Friend: “Most. Awkward. Compliment. Ever.”

Have You Not Heard The News?

| Friendly | February 14, 2014

(In our close knit community, newly married couples almost always start a family right away. So when a couple has been married several years with no children, we assume this is unintentional and we worry about them. I run into a friend and her husband on a street corner.)

Friend #1: “Have you seen [Friend #2] yet?”

Me: “No, I haven’t.”

Friend #1: *excitement coloring her voice* “You have to see [Friend #2]!”

Me: “Really?! That’s great news!”

Friend #1: “I know. I was so excited, I was practically jumping for joy!”

(Meanwhile, my friend’s husband is standing there laughing at us for sharing news without actually sharing news. Sure enough, when I saw Friend #2 later that night, she was quite obviously expecting!)

A Push Too Far

| Friendly | February 14, 2014

(I overhear two ladies in casual conversation.)

Customer #1: “I don’t know why she is even still friends with you.”

Customer #2: “Oh, she thinks she just fell down the stairs. She doesn’t know I pushed her!”
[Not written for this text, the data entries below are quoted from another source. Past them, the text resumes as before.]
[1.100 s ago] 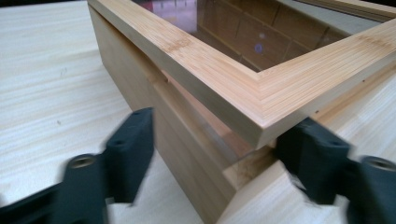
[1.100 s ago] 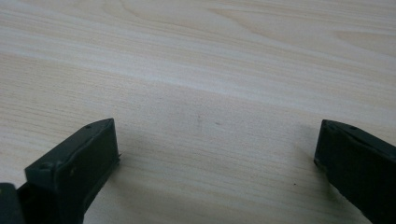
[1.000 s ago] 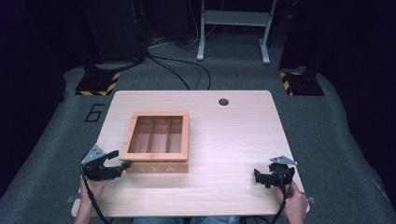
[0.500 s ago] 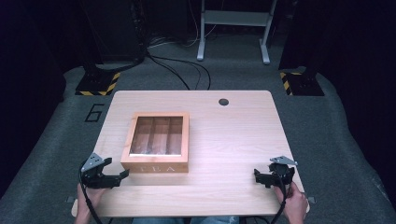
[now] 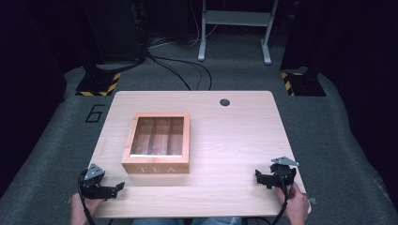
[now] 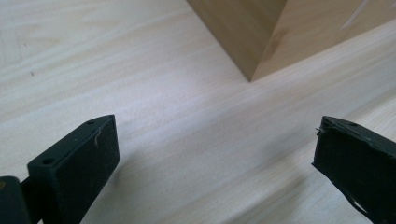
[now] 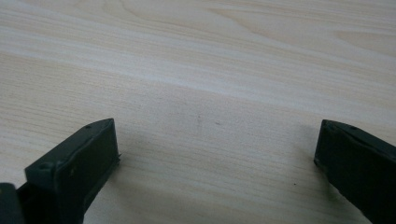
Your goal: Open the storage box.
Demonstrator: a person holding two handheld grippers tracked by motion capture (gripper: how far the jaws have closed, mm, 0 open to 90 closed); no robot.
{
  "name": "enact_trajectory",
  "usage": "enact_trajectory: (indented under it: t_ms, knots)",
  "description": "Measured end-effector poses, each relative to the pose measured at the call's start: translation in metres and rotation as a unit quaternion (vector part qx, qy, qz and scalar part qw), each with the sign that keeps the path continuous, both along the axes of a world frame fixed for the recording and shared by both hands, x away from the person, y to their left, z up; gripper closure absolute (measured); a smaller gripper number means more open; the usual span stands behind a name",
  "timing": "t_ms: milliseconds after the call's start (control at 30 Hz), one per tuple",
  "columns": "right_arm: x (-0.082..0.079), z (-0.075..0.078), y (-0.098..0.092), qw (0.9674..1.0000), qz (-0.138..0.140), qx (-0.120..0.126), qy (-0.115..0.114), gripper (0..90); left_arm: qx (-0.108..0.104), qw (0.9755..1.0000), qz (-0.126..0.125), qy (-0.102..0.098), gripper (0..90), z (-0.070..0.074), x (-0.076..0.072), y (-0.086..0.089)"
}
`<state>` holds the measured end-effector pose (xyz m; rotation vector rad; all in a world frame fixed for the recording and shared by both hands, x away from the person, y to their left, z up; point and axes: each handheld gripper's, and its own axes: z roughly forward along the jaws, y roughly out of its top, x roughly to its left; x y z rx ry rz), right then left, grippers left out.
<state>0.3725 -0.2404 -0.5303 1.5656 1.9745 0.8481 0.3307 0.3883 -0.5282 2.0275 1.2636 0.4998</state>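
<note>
Left gripper (image 5: 112, 188) sitting at the tabletop's (image 5: 234, 136) near-left corner beside the tea box (image 5: 157, 149), jaws just opening, spread, nothing between. Right gripper (image 5: 261, 178) resting near the near-right corner, spread, empty.

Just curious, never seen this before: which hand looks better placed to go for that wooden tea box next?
Probably the left. The left claw sits open just off the tea box, whose near corner rises right ahead in its own view. The right claw, also open, faces bare table farther away.

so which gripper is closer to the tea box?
The left gripper: the tea box corner sits just ahead of it; the right gripper faces bare table.
</note>
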Motion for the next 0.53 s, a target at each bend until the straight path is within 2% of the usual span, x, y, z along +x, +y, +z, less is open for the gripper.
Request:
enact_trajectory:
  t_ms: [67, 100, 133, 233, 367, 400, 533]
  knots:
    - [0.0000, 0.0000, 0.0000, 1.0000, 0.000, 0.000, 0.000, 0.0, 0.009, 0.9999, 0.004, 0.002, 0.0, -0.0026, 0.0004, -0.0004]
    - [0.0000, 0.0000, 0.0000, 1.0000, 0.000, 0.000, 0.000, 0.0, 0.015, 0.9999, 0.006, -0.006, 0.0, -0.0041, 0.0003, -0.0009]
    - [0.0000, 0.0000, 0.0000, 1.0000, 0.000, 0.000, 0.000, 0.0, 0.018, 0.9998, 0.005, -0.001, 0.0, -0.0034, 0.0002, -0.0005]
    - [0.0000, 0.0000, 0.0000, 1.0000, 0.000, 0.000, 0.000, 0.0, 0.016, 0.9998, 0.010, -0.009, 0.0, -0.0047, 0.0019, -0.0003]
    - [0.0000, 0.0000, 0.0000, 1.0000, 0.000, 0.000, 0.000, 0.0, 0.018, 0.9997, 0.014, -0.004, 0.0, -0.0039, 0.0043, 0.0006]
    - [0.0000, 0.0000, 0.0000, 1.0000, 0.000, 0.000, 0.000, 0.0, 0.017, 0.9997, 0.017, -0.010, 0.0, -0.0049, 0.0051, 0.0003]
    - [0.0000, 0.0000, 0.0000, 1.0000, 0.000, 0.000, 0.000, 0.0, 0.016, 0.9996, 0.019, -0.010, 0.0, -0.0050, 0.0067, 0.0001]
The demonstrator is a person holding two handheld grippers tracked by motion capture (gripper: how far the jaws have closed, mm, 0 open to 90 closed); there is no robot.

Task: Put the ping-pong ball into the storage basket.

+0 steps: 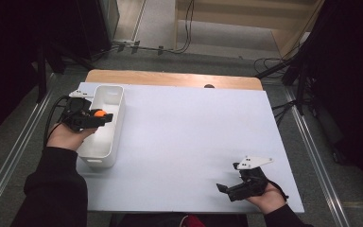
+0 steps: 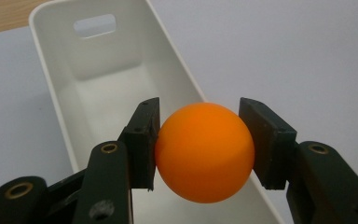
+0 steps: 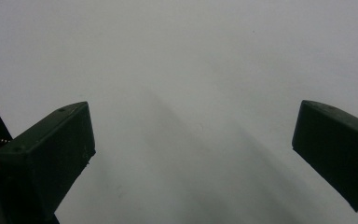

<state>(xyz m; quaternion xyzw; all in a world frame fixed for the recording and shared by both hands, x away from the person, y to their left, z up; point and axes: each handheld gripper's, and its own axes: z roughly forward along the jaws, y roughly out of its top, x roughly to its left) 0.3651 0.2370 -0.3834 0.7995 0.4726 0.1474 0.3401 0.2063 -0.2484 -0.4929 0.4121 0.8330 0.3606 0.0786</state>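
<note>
An orange ball [image 2: 204, 151] is clamped between the two black jaws of my left gripper [image 2: 199, 140]. In the high view that gripper [image 1: 99, 115] hovers over the long white bin [image 1: 115, 124] at the table's left, with the ball [image 1: 99, 113] above the bin's inside. The bin's bare floor [image 2: 107, 98] lies below the ball, a handle slot in its far wall. My right gripper [image 1: 223, 187] rests low near the table's front right, jaws spread wide over bare white surface [image 3: 191, 93], holding nothing.
A white sheet [image 1: 194, 137] covers the table, with a wooden strip [image 1: 170, 78] along its far edge. Cables and dark stands sit on the floor beyond and to the right. The person's dark sleeves come in from the bottom.
</note>
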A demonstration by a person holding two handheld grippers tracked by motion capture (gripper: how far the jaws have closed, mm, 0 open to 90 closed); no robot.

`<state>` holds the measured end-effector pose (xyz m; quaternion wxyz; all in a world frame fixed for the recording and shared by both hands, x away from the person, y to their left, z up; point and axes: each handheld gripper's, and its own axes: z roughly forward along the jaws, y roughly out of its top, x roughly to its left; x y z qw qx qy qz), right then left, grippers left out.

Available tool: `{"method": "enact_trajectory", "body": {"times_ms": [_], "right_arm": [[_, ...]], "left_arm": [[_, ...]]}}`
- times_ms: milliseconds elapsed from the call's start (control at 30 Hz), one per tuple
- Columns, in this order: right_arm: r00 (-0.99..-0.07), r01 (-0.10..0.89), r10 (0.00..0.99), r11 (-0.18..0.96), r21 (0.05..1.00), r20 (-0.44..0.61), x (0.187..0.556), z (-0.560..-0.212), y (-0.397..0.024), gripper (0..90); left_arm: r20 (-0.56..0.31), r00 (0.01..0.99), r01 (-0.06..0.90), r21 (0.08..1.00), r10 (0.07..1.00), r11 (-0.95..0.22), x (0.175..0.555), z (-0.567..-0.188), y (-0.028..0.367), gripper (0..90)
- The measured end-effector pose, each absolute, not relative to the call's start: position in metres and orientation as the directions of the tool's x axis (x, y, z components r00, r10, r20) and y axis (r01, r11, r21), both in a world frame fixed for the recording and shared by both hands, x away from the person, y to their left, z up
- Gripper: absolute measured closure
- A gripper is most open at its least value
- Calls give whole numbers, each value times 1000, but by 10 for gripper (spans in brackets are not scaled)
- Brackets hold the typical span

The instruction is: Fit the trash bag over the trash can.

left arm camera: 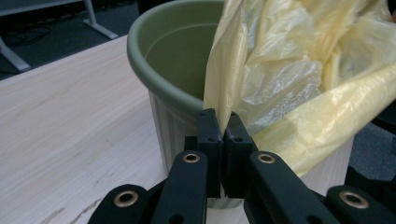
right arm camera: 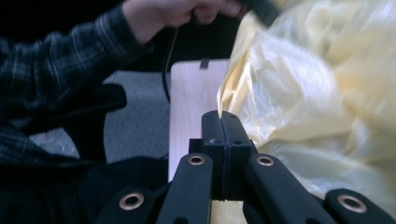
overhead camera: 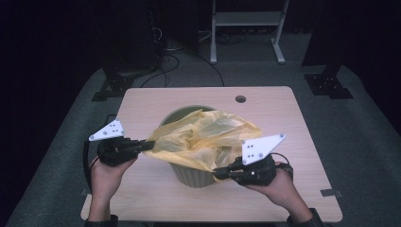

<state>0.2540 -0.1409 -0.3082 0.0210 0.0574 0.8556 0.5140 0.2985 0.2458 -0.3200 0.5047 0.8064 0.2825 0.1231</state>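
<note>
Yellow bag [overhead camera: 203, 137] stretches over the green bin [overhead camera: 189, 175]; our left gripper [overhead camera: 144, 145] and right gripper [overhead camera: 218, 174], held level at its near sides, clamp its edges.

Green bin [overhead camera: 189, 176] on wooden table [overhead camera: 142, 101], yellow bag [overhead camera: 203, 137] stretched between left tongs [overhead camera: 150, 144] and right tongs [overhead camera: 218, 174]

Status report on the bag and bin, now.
Left gripper shut on yellow bag edge. Right gripper shut on its near edge. Bag bunched over green bin, not yet lining it. Nothing in the way.
</note>
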Motion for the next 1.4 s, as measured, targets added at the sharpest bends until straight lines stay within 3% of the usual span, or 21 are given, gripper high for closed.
{"method": "enact_trajectory", "body": {"times_ms": [367,433,633,867,1100,1233,1400], "right_arm": [[-987,154,127,550,821,99,260,-374,-115,882],[-987,153,130,523,839,99,258,-366,-120,756],[-988,118,146,463,879,56,248,-332,-144,683],[-965,77,263,355,932,-20,250,-279,-178,603],[-928,93,373,248,964,-7,266,-244,-203,506],[-926,115,377,253,961,11,283,-237,-197,414],[-945,140,321,255,957,53,295,-240,-181,396]], "left_arm": [[-98,780,370,869,619,-328,312,-333,252,878],[-97,783,367,870,615,-330,313,-332,253,878],[-103,786,363,875,610,-320,316,-327,253,860],[-75,779,354,872,622,-338,323,-320,250,856],[-58,779,347,869,624,-352,330,-316,246,857],[-58,781,346,869,622,-354,331,-315,242,857],[-54,782,342,870,620,-355,332,-315,240,857]]}}
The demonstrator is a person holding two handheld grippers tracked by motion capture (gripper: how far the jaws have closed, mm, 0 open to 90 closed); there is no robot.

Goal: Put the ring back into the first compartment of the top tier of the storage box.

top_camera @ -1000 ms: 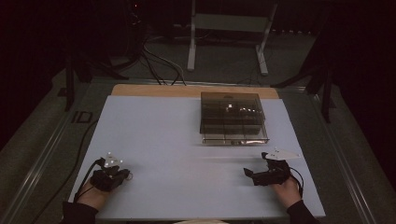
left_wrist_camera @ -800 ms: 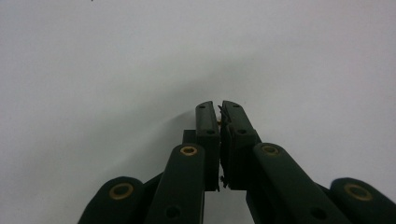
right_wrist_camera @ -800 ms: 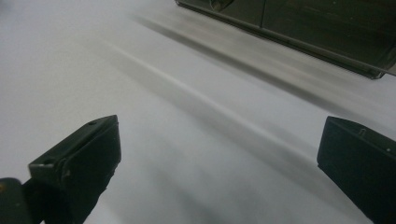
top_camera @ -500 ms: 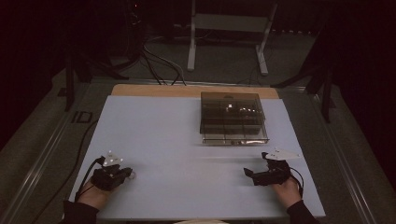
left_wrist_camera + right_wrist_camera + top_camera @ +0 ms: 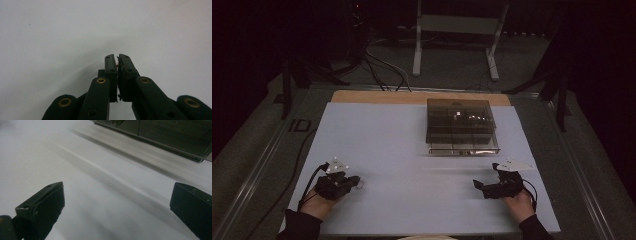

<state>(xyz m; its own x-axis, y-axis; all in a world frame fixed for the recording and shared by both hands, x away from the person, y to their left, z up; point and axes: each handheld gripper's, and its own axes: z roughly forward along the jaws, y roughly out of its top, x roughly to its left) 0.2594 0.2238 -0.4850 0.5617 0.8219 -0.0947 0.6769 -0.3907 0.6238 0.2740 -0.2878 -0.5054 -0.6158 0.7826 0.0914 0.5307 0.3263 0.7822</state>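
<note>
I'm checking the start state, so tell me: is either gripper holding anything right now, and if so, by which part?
Nothing is held. The left gripper has its jaws shut together on nothing; the right gripper stands open over the bare white table, short of the clear compartment box.

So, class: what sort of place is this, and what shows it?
Probably a lab or recording studio: a white-topped table in a dark room, cables on the floor, a metal stand behind, and hand-held tongs.
</note>
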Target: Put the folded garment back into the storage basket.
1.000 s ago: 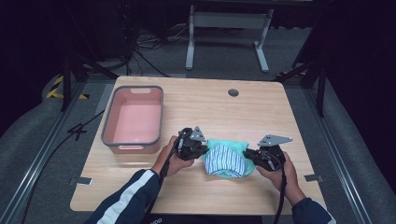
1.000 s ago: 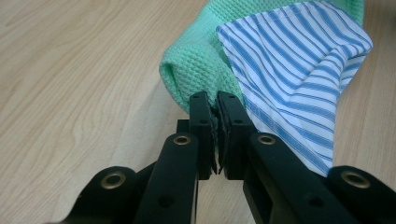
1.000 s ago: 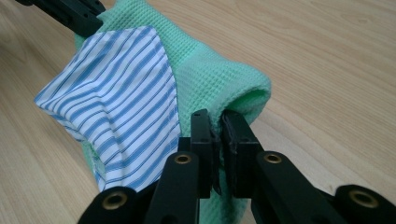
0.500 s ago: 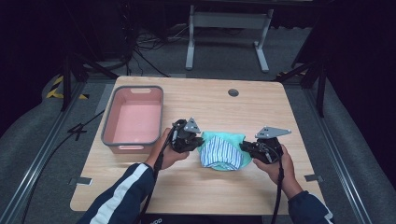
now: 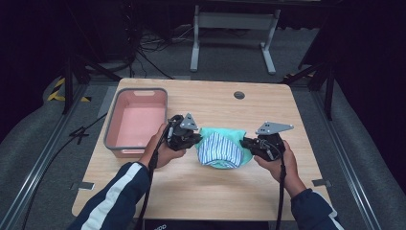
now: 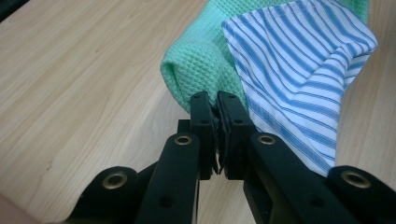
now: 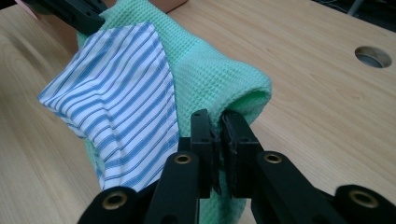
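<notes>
1. The left gripper (image 5: 193,139) is clamped on the left corner of a green waffle cloth (image 5: 239,135); in the left gripper view its jaws press together on the fabric edge (image 6: 187,74), with almost no gap.
2. The right gripper (image 5: 248,144) pinches the opposite corner the same way; in the right gripper view the cloth (image 7: 219,70) folds over just ahead of its closed jaws.
3. A blue-and-white striped cloth (image 5: 219,149) lies on the green one and hangs with it between the two grippers, sagging toward 6 o'clock. From the pictures I cannot tell whether the jaws also catch the striped layer.
4. The bundle sits just past the middle of the wooden table (image 5: 201,191), apparently lifted or barely brushing the top.
5. A pink bin (image 5: 136,122) stands at about 9 o'clock from the left gripper, close beside it and empty.
6. The step in hand looks like carrying the cloths, probably to the bin. To do it well:
   - keep both pinches firm, since each holds only a thin edge;
   - keep the hands level and equally spaced, so the sag stays centred and the striped piece does not slide off;
   - lift enough to clear the bin's near wall before moving toward 9 o'clock.
</notes>
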Available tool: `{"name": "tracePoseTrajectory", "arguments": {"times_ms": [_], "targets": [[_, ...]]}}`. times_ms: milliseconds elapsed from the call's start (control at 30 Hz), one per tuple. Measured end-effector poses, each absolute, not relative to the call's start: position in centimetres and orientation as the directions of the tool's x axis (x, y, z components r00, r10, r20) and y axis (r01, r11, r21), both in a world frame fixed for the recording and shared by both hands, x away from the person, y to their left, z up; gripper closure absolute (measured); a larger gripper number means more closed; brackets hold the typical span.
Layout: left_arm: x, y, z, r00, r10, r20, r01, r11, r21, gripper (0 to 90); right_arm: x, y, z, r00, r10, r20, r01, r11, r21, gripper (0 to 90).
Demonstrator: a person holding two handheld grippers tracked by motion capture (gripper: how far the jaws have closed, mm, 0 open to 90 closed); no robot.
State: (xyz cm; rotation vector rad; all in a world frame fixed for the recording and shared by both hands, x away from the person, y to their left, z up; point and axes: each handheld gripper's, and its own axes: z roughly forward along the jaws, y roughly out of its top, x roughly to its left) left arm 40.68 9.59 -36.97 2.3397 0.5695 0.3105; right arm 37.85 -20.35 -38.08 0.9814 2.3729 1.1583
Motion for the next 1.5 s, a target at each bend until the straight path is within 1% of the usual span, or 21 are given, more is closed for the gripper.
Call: {"name": "tracePoseTrajectory", "arguments": {"times_ms": [600,867,1333,1500], "targets": [[40.8,13.9,-34.1,0.827,0.556,0.086,0.344,-0.62,0.705,85.7,39.3,-15.8,-34.4,-0.753,0.657,-0.031,0.37,0.462,0.806,83.8],[40.7,16.0,-33.2,0.802,0.59,0.096,0.362,-0.608,0.707,85.7,40.0,-13.9,-33.6,-0.771,0.636,-0.04,0.348,0.473,0.809,83.8],[40.5,20.8,-32.1,0.729,0.676,0.107,0.42,-0.566,0.709,85.7,41.7,-8.6,-32.5,-0.821,0.57,-0.04,0.303,0.494,0.815,83.8],[40.6,21.8,-31.9,0.715,0.69,0.114,0.43,-0.562,0.707,85.7,42.0,-7.4,-32.3,-0.83,0.557,-0.04,0.293,0.495,0.818,83.8]]}}
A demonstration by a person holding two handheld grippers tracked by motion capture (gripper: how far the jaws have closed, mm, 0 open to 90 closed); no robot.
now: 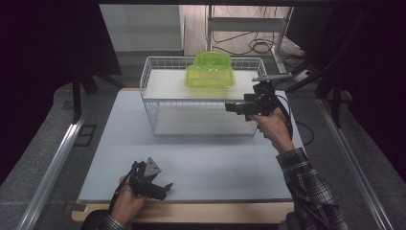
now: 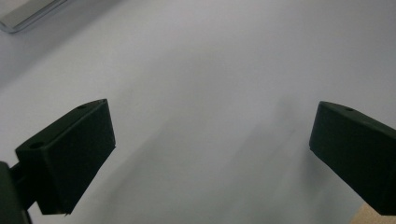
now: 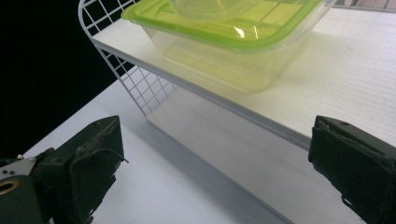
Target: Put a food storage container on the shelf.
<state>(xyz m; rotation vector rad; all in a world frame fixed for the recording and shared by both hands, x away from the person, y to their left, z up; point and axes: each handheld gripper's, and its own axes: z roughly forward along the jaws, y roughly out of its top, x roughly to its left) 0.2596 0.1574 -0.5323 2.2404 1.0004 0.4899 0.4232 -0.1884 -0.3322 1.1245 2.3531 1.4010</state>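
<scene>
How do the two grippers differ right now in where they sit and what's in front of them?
The left gripper rests low at the table's near edge, facing bare tabletop; the right gripper is raised beside the wire rack, facing the green container. Both stand open, holding nothing.

Plaid sleeve (image 1: 311, 187); black gripper (image 1: 233, 107) trailing a black cable (image 1: 287, 115).

Wide bare table (image 1: 201, 163) up front; wire rack (image 1: 152, 103) blocks the far side, green box (image 1: 209, 72) filling its top shelf.
</scene>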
Their Wine Glasses Are Bigger On The Inside

| Friendly | February 14, 2014

(A good friend of mine turns 21 soon, and we are discussing what wines she wants to celebrate. It should be noted we are both fans of ‘Doctor Who.’)

Friend: “By the way, I need to run to the store to get a screwdriver.”

Me: “For what?”

Friend: “The wine! Wait… I mean a sonic screwdriver!”

Me: *trying not to laugh* “Does it work on grapes?”

Friend: “Blargh! A sonic corkscrew!”

Me: “Closer, but if this is sober you, drunk you is going to be hilarious!”